- **EXERCISE AIM**: Your job is to set down the stretch of entries that opens with the line containing "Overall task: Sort" and closes with the line containing "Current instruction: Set". Keep both end lines, copy each exactly, and add nothing.

- **GIVEN DATA**:

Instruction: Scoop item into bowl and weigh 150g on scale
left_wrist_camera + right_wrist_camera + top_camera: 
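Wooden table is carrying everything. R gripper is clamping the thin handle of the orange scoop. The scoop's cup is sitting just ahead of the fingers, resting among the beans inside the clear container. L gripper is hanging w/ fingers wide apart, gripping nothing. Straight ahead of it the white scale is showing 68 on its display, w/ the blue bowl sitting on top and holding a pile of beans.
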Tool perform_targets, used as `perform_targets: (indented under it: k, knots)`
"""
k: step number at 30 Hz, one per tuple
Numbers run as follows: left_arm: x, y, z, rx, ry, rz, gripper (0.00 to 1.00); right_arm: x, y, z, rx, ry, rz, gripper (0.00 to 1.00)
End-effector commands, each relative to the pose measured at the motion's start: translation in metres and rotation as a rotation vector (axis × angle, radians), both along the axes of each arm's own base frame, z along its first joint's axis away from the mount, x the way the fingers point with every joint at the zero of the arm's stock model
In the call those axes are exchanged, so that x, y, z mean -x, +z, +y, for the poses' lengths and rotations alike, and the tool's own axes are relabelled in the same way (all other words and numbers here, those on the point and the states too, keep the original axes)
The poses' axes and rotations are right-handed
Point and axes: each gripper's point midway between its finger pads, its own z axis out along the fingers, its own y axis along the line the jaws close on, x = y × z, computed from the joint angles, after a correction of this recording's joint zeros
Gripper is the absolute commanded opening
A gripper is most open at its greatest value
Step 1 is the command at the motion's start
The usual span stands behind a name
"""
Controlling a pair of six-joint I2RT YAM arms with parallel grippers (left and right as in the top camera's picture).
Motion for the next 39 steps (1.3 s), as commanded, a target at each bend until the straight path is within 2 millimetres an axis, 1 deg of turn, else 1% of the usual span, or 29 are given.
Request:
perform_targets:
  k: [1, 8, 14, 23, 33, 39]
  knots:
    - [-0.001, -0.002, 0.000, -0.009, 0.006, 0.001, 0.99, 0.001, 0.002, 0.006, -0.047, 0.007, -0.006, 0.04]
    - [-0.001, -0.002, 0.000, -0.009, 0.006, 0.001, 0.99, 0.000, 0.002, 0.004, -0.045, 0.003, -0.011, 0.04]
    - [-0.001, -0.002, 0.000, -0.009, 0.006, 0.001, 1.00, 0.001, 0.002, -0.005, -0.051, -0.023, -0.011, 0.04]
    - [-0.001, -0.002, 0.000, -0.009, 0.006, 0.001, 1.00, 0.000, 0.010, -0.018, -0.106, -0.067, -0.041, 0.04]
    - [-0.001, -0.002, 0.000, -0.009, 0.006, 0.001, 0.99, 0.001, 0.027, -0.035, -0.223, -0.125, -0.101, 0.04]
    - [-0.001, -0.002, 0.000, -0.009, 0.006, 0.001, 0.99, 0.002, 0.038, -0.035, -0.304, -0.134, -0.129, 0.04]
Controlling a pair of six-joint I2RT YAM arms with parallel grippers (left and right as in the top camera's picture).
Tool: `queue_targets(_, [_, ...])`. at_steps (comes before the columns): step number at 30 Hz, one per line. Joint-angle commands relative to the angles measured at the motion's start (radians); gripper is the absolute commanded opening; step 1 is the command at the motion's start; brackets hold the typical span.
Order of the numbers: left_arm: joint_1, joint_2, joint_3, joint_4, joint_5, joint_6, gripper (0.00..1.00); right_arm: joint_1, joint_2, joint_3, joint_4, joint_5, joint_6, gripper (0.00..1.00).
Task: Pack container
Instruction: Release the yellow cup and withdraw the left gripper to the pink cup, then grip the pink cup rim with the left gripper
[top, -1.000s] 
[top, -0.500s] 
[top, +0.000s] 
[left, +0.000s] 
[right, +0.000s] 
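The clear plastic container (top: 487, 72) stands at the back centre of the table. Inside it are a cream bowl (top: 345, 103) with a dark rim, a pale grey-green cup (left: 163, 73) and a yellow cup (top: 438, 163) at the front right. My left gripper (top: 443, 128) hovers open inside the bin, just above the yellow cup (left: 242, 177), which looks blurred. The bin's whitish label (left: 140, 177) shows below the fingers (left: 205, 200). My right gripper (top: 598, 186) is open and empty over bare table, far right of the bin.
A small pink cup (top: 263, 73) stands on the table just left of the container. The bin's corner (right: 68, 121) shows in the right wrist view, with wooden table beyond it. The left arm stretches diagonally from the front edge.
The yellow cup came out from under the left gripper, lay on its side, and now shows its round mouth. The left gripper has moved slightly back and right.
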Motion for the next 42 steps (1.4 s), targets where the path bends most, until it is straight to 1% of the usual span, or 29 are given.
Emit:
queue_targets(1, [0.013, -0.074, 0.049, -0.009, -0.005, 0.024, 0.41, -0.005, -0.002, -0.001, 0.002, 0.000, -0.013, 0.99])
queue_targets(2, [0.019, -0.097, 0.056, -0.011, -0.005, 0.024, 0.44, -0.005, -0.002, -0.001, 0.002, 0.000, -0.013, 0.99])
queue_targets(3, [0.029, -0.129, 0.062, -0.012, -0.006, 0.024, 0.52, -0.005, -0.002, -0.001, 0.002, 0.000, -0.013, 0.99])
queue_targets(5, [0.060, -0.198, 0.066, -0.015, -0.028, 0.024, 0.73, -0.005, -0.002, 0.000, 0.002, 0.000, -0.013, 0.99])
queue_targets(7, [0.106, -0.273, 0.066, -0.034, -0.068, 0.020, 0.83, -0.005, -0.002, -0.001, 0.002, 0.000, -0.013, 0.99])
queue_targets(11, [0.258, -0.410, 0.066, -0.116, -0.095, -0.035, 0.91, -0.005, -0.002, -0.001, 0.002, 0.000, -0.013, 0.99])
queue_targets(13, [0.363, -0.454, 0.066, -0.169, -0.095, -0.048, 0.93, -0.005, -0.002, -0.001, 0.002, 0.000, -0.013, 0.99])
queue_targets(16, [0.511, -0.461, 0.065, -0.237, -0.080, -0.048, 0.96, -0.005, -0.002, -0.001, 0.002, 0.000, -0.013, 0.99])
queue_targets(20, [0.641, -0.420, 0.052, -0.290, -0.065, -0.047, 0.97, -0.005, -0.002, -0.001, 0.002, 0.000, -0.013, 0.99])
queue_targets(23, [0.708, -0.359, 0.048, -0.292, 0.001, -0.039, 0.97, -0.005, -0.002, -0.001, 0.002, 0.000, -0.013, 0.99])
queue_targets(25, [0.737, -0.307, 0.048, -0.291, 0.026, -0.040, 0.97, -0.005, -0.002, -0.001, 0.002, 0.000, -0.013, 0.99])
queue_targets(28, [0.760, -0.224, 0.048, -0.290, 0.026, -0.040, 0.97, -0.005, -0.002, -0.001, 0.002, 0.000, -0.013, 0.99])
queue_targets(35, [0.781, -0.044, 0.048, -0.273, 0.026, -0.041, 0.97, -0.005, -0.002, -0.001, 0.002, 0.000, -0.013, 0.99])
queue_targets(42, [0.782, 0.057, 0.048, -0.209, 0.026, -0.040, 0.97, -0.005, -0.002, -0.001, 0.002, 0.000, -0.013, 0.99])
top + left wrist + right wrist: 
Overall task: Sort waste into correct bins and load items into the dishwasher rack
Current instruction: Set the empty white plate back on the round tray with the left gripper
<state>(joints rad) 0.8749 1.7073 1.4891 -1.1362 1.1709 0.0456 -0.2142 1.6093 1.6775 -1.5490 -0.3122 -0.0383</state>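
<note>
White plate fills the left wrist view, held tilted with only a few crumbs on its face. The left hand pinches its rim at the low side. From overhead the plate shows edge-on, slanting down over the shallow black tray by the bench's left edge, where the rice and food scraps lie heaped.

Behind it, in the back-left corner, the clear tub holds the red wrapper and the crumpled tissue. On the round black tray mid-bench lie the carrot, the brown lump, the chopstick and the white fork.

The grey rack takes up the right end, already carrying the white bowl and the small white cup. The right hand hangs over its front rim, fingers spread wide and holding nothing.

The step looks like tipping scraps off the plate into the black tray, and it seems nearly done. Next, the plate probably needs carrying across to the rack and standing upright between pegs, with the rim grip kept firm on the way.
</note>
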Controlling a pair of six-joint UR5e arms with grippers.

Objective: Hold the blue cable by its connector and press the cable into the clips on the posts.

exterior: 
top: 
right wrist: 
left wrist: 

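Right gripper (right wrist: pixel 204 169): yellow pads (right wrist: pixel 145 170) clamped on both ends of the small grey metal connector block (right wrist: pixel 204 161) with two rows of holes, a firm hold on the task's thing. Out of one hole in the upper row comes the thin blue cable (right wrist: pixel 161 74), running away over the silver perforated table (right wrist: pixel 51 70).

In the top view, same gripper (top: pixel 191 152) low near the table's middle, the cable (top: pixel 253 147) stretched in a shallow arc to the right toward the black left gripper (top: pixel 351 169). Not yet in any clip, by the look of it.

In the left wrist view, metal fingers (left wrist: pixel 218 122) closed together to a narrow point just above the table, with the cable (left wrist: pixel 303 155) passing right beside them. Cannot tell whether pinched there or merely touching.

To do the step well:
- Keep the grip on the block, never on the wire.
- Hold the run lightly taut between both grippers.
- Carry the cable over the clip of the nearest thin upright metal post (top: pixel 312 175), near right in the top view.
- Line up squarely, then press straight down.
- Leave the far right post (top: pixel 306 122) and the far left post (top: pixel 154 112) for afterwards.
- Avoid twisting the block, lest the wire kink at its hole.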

- **TASK RESULT**:
Overall task: Sort waste into correct bins and load items into the dishwasher rack
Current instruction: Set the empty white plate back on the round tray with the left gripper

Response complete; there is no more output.